US chip giant Intel on Thursday said it made more money that expected in the recently ended quarter as it continued to invest in a "geographically balanced" supply chain.
Intel shares jumped more than 8 percent to $35.14 in after-market trades.
"We delivered a standout third quarter, underscored by across-the-board progress on our process and product roadmaps; agreements with new foundry customers, and momentum as we bring AI everywhere," said Intel chief executive Pat Gelsinger.
Intel reported revenue of $14.2 billion was 8 percent less than the amount seen in the same quarter a year earlier, but ahead of forecasts.
Net income tallied $300 million, compared with $1 billion profit in the same period in 2022, earnings figures showed.
"Our results exceeded expectations," said Intel chief financial officer David Zinsner, who said earnings benefited from "expense discipline."
Intel has been working to catch up with rivals, especially Nvidia, when it comes to powerful chips needed to handle the computing demands of artificial intelligence.
"We are on a mission to bring AI everywhere," Gelsinger said on an earnings call.
Intel touted investments being made in chip production facilities with an aim of creating a "geographically balanced, secure, resilient supply chain."
California-based Intel is seen as a key tool for the United States to reduce its dependence on major global producers, such as Taiwan's TSMC.
Earlier this year, Intel announced it will spend $25 billion on a new plant in Israel, with Prime Minister Benjamin Netanyahu calling it the country's single largest foreign investment.
The "agreement in principle" would see the semiconductor firm build the facility in southern city Kiryat Gat that would open by 2027 and operate at least until 2035, Israel's finance ministry said.
Intel has been operating in Israel since the 1970s with development centers and a production site that employ some 12,000 people, the finance ministry said.
In 2017, Intel acquired Israel-based Mobileye, which makes technology for automated driving systems in vehicles, for just over $15 billion.
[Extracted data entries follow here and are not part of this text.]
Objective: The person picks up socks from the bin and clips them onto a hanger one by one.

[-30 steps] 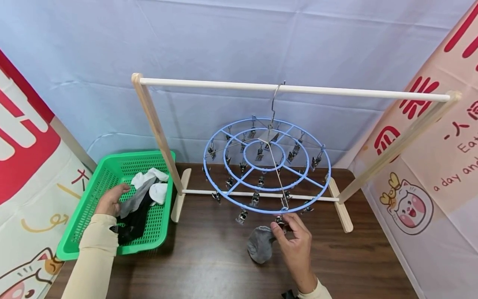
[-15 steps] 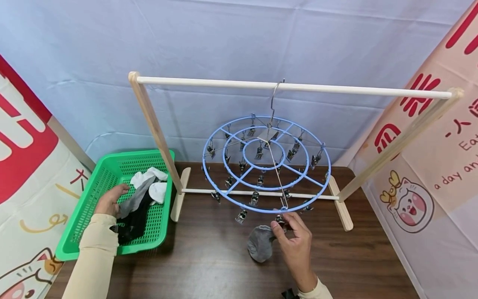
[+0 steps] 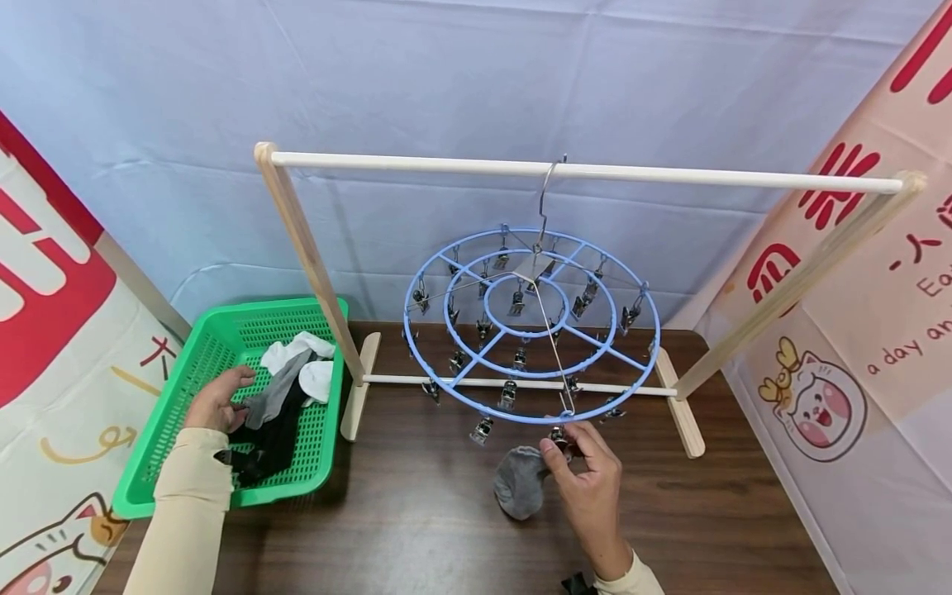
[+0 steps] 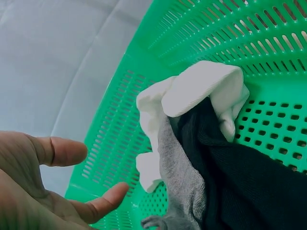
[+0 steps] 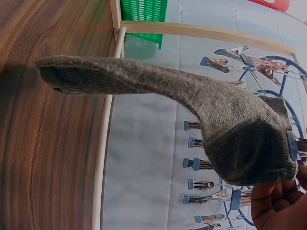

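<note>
gray sock (image 3: pixel 519 483) l of rt hand (image 3: pixel 591 487), touching

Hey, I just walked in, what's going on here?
A person is working at a blue round hanger full of clips, hooked on a rack. The right hand pinches a clip at the hanger's near edge, with a grey sock there; its full grip is partly hidden. The left hand is over the green basket, thumb and finger apart, beside more socks in white, grey and black.
</note>
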Action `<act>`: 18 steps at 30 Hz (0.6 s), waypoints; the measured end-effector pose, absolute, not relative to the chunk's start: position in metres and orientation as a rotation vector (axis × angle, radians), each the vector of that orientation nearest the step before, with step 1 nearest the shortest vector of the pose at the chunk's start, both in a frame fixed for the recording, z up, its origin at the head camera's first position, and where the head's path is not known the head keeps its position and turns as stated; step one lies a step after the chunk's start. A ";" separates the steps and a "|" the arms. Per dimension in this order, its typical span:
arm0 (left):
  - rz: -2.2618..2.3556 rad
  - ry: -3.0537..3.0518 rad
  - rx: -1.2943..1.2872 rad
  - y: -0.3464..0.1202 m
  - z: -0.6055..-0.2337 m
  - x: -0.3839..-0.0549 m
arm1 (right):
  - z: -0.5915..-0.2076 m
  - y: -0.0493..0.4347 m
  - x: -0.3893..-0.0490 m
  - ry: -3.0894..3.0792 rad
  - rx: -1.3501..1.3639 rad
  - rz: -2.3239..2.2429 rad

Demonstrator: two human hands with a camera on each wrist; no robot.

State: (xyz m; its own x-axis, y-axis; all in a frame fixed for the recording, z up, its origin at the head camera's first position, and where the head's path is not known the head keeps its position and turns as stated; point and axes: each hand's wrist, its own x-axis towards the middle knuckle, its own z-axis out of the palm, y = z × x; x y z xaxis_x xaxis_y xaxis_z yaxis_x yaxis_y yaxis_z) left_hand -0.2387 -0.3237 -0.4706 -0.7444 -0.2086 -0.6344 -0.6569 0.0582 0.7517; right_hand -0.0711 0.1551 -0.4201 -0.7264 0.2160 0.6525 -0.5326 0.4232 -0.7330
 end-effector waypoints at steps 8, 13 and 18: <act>1.722 1.969 -0.790 -0.323 -0.469 -0.237 | -0.454 0.166 -0.081 -1.967 0.269 1.371; 1.671 1.964 -0.731 -0.325 -0.470 -0.239 | -0.434 0.158 -0.075 -1.967 0.276 1.363; 1.668 1.974 -0.704 -0.323 -0.473 -0.239 | -0.421 0.153 -0.071 -1.964 0.277 1.364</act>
State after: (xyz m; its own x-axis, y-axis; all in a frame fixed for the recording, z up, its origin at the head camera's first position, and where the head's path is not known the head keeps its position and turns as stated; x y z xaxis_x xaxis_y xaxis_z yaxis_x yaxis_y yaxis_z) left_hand -0.2391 -0.3227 -0.4729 -0.7635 -0.0888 -0.6396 -0.6455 0.1344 0.7519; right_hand -0.0713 0.1534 -0.4207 -0.7193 0.2158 0.6603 -0.5432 0.4177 -0.7283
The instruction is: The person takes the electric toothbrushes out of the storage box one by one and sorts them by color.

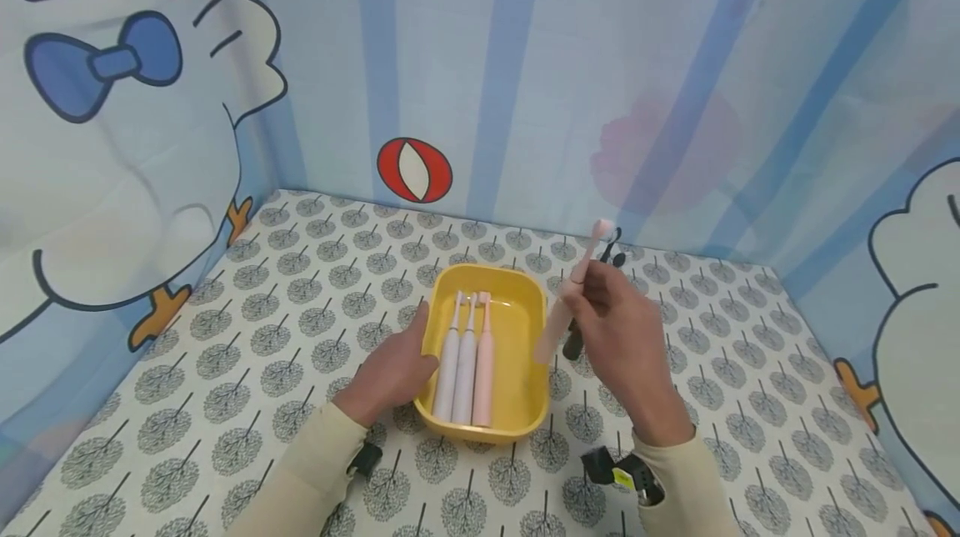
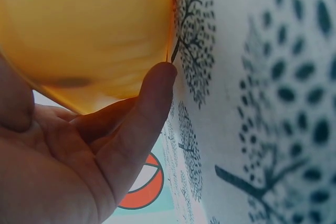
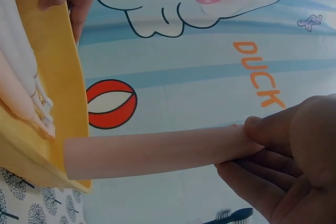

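Note:
A yellow tray [image 1: 519, 387] stands on the patterned cloth. In it, side by side along the left, lie two pale lilac electric toothbrushes [image 1: 447, 370] and a pink electric toothbrush [image 1: 483, 374], heads toward the far end. My left hand [image 1: 395, 366] grips the tray's left wall, thumb over the rim and fingers outside, seen close in the left wrist view. My right hand [image 1: 628, 335] pinches a second pink electric toothbrush [image 3: 147, 157] near its neck. It is raised and tilted, head up, its handle end at the tray's right rim.
Dark toothbrushes [image 1: 573, 345] lie on the cloth [image 1: 322, 404] right of the tray, partly hidden behind my right hand. A cartoon-printed fabric backdrop [image 1: 465, 62] rises along the back and both sides.

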`<state>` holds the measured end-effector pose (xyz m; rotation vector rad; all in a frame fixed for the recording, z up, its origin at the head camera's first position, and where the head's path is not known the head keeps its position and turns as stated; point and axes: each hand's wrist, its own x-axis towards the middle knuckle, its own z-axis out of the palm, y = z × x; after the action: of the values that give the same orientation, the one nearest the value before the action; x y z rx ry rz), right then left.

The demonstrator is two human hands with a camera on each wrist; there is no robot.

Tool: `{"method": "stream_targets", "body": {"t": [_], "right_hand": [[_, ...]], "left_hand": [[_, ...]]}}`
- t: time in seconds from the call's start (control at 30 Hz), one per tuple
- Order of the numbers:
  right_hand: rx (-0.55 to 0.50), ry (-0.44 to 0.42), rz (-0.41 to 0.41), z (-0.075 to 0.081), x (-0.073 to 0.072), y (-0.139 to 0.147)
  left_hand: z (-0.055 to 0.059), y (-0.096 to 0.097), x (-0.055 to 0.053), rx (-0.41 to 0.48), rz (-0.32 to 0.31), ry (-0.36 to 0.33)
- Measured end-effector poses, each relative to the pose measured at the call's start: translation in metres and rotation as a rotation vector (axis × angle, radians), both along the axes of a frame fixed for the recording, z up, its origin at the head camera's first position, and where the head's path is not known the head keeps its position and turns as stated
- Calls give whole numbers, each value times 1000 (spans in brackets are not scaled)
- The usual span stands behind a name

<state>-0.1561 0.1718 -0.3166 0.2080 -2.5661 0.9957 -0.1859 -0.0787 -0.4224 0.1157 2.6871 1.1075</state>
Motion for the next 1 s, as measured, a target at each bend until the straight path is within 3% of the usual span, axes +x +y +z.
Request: {"method": "stream_targets", "body": {"t": [0.37, 0.6, 1.0], "right_hand": [[31, 89, -31, 3, 10, 14], [55, 67, -94, 3, 13, 27], [17, 27, -131, 1, 8, 46]], "left_hand": [[2, 0, 0, -2, 0, 2], [0, 0, 0, -14, -3, 5], [-1, 0, 0, 1, -4, 13]]}}
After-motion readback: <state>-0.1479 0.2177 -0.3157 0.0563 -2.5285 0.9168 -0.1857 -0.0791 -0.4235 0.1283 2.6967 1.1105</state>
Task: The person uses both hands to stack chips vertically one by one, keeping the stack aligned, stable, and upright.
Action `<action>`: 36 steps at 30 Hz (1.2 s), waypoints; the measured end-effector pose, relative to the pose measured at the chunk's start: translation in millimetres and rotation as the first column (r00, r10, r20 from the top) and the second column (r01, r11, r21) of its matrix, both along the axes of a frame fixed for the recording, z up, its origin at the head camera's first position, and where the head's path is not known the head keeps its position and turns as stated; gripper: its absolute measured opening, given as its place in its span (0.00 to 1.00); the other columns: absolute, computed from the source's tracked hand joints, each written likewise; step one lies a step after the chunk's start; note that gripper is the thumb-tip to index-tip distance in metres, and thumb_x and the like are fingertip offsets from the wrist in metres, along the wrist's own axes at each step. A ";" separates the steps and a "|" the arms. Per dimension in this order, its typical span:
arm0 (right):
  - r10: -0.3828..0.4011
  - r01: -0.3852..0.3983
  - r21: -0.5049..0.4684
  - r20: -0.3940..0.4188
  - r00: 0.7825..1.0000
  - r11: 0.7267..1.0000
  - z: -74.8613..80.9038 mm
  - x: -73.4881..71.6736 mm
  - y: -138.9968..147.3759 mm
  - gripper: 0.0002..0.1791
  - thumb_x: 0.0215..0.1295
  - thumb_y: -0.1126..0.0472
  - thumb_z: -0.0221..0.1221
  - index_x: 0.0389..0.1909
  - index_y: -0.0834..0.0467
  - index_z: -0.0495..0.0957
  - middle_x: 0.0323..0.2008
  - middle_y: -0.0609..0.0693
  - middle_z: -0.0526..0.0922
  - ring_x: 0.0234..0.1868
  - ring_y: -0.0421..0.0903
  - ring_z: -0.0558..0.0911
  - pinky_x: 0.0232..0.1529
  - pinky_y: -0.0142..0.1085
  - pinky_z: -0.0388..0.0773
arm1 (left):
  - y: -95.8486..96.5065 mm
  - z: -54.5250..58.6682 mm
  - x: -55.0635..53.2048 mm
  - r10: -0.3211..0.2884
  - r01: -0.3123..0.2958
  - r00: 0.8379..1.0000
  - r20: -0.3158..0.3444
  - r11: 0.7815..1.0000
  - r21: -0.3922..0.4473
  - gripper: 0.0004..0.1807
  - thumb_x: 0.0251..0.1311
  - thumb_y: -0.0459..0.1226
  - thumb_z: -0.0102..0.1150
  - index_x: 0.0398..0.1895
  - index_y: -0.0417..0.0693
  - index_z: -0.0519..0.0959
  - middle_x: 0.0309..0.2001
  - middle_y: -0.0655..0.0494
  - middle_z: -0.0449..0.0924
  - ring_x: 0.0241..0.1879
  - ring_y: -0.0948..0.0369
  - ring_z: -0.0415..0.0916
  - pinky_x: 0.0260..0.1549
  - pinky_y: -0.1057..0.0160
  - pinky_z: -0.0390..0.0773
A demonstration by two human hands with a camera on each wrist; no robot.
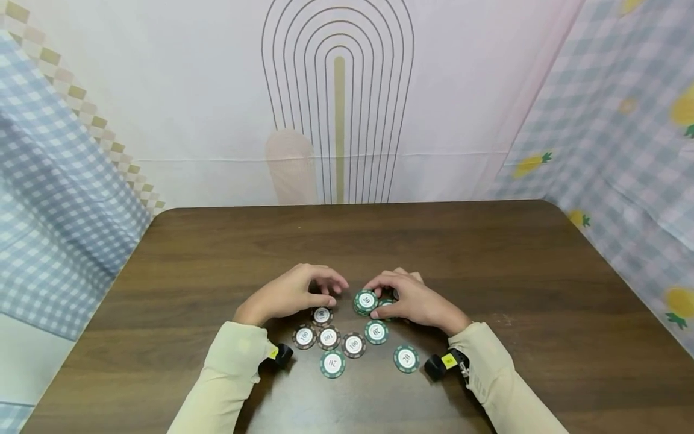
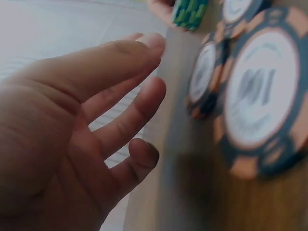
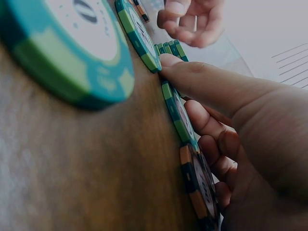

Gelsinger said Intel teams have kept operations going and factory expansion efforts going despite the war between Israel and Hamas.
"Our utmost priority is the safety and welfare of our people in Israel and their families," Gelsinger said.
"Despite all of these challenges, they're performing extremely well. I am praying for a swift return to peace."
Intel embarked on a reorganization in 2021 and has just over 120,000 employees, compared with 131,500 a year ago.